**EXERCISE GOAL**
Which of the lines below hold "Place"? Please return each one.
--------------------------------------------------
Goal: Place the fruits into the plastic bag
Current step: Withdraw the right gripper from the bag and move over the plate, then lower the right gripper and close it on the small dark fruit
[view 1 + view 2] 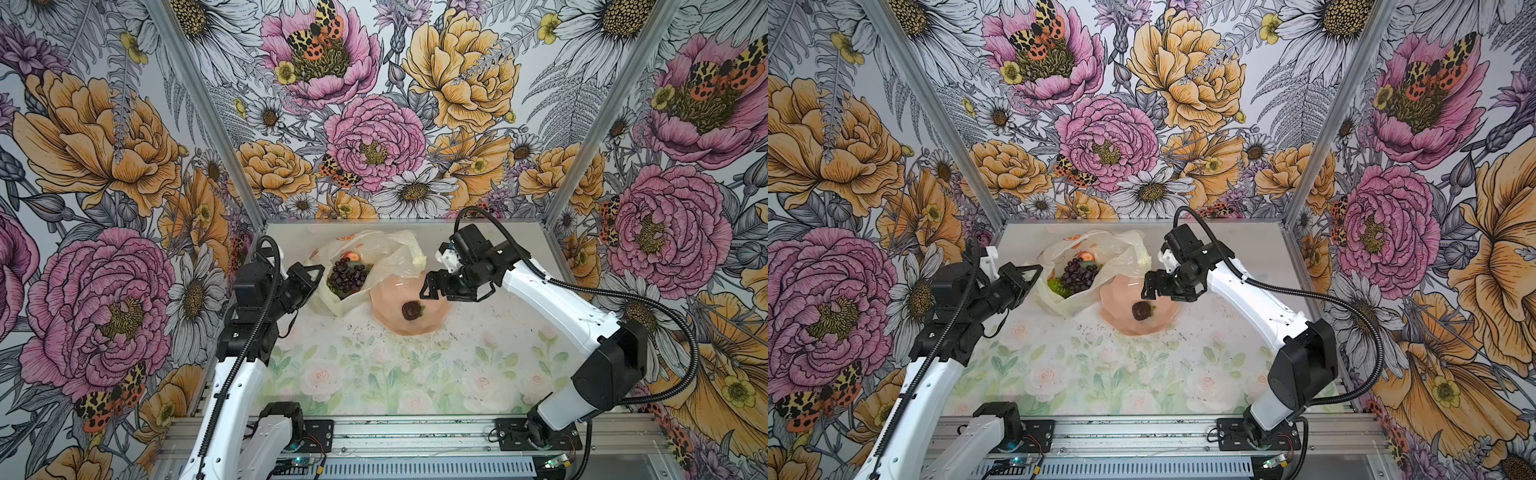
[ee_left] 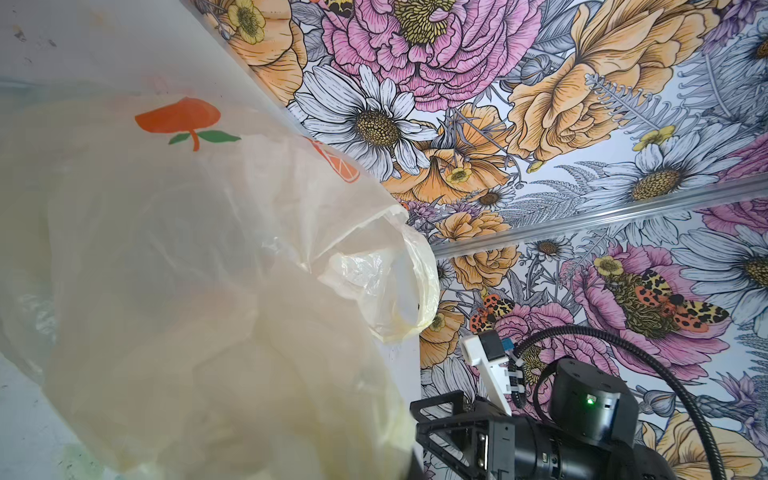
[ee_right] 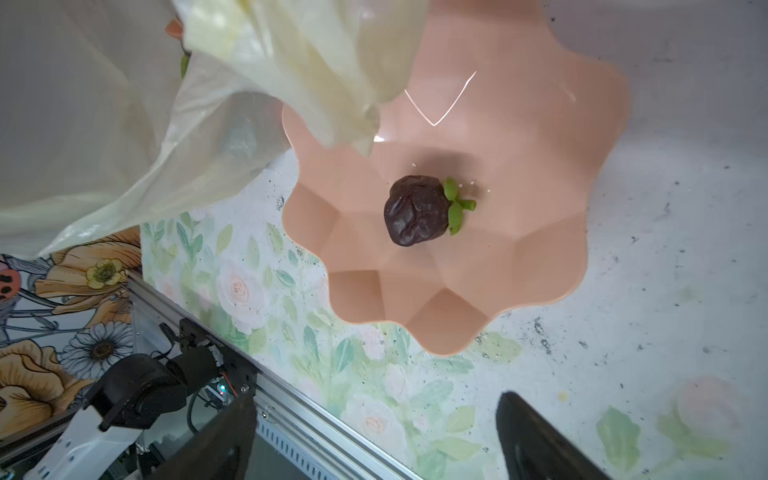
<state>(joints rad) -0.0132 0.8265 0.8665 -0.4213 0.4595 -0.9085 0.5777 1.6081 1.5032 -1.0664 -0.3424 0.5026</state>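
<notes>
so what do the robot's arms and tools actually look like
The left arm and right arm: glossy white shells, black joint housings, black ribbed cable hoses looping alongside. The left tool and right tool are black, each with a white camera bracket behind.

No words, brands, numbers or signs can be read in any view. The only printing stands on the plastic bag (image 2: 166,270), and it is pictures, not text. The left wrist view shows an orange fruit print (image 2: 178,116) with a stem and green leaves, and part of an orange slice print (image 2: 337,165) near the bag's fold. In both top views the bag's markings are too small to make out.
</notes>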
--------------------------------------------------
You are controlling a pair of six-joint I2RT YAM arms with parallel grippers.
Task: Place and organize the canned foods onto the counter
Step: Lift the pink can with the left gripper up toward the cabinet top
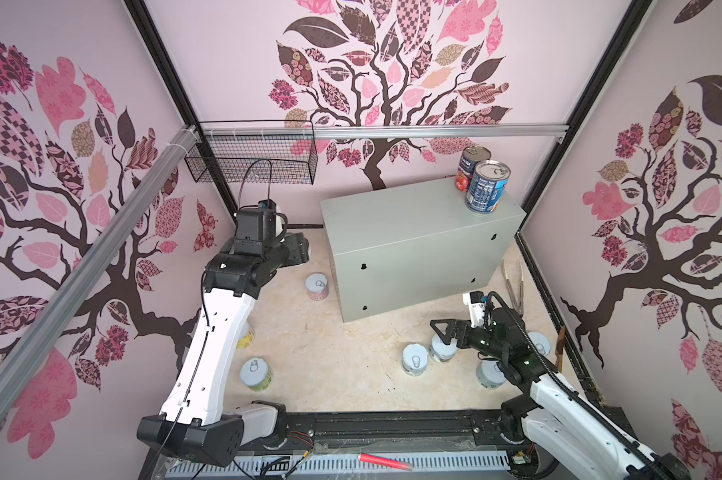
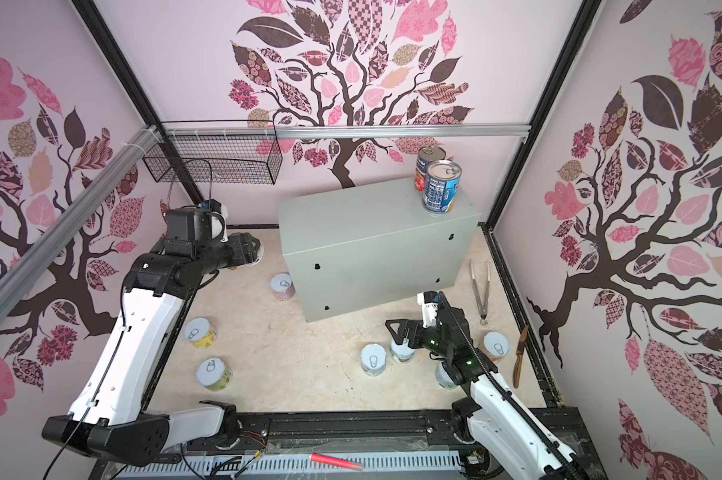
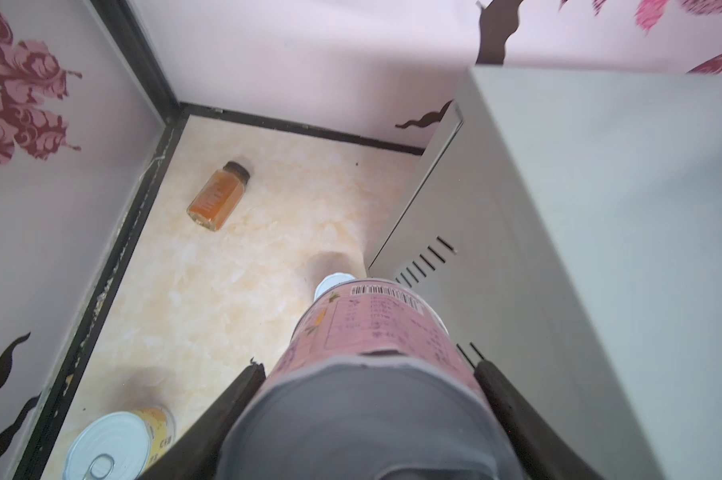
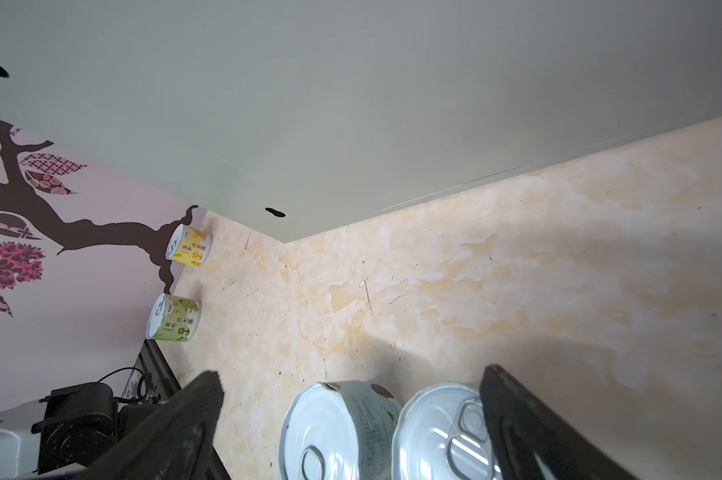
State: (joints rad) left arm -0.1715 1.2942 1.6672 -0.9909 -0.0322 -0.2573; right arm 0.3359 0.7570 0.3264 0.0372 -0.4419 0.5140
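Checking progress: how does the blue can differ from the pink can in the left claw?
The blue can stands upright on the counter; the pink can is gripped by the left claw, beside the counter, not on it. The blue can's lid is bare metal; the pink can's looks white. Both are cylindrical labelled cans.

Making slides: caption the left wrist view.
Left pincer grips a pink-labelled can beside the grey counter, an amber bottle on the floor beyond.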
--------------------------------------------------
**ANSWER**
Goal: Place the fruits into the plastic bag
Task: Place and organize the canned foods onto the counter

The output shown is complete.